Problem to solve |
Every line from the one with "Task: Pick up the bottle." up to and including the one with "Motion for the" is to be output exactly as it appears below; pictures are not.

Given information |
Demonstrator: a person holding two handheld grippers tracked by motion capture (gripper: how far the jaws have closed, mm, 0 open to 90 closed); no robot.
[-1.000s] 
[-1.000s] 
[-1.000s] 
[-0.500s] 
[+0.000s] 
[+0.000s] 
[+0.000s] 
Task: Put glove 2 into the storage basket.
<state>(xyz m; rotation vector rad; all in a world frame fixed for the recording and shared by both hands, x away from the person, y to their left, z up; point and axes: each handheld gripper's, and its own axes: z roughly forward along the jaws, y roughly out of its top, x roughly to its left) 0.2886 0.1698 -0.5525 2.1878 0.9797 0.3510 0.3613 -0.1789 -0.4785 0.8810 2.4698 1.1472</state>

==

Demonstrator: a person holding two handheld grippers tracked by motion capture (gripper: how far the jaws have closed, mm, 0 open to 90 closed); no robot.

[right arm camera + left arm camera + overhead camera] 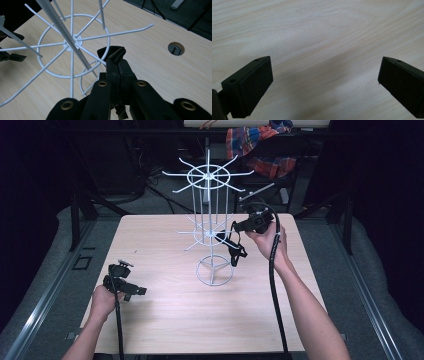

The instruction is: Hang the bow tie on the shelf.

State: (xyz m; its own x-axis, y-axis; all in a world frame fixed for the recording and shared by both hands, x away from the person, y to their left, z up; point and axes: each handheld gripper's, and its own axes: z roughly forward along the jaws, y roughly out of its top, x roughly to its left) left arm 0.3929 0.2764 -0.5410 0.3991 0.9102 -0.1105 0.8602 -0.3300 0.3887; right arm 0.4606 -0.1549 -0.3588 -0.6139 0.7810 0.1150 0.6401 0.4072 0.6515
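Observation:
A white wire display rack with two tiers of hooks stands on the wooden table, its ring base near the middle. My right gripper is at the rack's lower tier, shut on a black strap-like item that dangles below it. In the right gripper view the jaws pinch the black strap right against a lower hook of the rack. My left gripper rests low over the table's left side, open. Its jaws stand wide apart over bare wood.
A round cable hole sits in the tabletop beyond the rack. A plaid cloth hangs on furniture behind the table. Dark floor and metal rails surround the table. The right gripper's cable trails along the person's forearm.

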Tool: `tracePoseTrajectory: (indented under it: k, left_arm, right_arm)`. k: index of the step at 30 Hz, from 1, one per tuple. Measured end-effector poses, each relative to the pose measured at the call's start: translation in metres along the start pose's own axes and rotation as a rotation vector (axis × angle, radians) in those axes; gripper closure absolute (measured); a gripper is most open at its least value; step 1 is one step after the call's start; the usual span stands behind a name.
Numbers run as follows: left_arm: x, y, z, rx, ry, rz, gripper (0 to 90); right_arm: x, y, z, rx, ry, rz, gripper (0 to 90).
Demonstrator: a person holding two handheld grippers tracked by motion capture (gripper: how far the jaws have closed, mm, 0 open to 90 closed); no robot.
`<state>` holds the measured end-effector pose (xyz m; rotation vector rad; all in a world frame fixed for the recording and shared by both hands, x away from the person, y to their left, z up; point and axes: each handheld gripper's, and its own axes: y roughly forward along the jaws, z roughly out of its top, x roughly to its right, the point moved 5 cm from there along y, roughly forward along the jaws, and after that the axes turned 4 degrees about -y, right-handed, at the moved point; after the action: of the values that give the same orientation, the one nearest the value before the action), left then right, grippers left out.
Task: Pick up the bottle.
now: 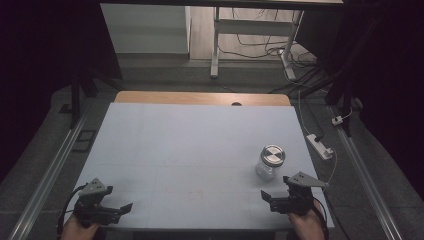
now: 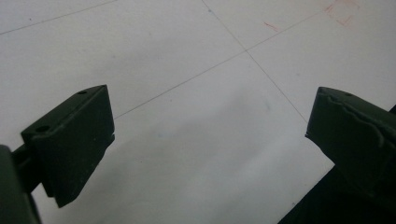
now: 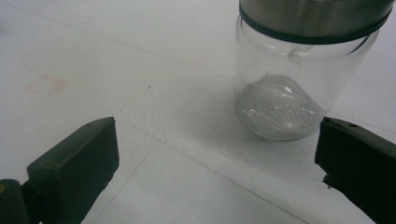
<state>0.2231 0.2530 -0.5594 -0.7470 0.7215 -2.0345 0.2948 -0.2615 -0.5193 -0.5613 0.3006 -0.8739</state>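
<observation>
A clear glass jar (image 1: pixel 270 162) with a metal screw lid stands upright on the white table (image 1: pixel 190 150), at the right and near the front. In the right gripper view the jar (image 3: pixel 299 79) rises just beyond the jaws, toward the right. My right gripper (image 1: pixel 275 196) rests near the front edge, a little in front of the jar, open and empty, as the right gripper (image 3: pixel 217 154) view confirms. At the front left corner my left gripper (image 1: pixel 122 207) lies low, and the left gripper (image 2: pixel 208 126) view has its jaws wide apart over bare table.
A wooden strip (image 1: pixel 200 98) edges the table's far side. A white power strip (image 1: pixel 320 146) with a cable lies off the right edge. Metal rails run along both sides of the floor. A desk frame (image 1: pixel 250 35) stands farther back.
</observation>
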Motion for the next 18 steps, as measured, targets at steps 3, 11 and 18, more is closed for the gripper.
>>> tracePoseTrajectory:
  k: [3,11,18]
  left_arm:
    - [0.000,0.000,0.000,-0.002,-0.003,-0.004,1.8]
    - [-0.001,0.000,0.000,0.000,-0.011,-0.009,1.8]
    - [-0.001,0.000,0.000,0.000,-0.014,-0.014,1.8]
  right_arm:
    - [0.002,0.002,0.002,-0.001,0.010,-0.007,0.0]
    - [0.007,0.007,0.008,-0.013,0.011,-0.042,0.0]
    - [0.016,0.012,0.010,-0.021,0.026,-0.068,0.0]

Answer below |
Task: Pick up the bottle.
now: 
now: 
now: 
<state>0.2231 0.2530 -0.5594 -0.7470 0.7215 -2.0345 0.2948 -0.2615 -0.5193 -0.5613 0.3006 -0.8739</state>
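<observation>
A clear glass jar (image 1: pixel 270 162) with a metal screw lid stands upright on the white table (image 1: pixel 190 150), at the right and near the front. In the right gripper view the jar (image 3: pixel 299 79) rises just beyond the jaws, toward the right. My right gripper (image 1: pixel 275 196) rests near the front edge, a little in front of the jar, open and empty, as the right gripper (image 3: pixel 217 154) view confirms. At the front left corner my left gripper (image 1: pixel 122 207) lies low, and the left gripper (image 2: pixel 208 126) view has its jaws wide apart over bare table.
A wooden strip (image 1: pixel 200 98) edges the table's far side. A white power strip (image 1: pixel 320 146) with a cable lies off the right edge. Metal rails run along both sides of the floor. A desk frame (image 1: pixel 250 35) stands farther back.
</observation>
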Motion for the next 18 steps, as measured, targets at steps 3, 11 and 18, more is closed for the gripper.

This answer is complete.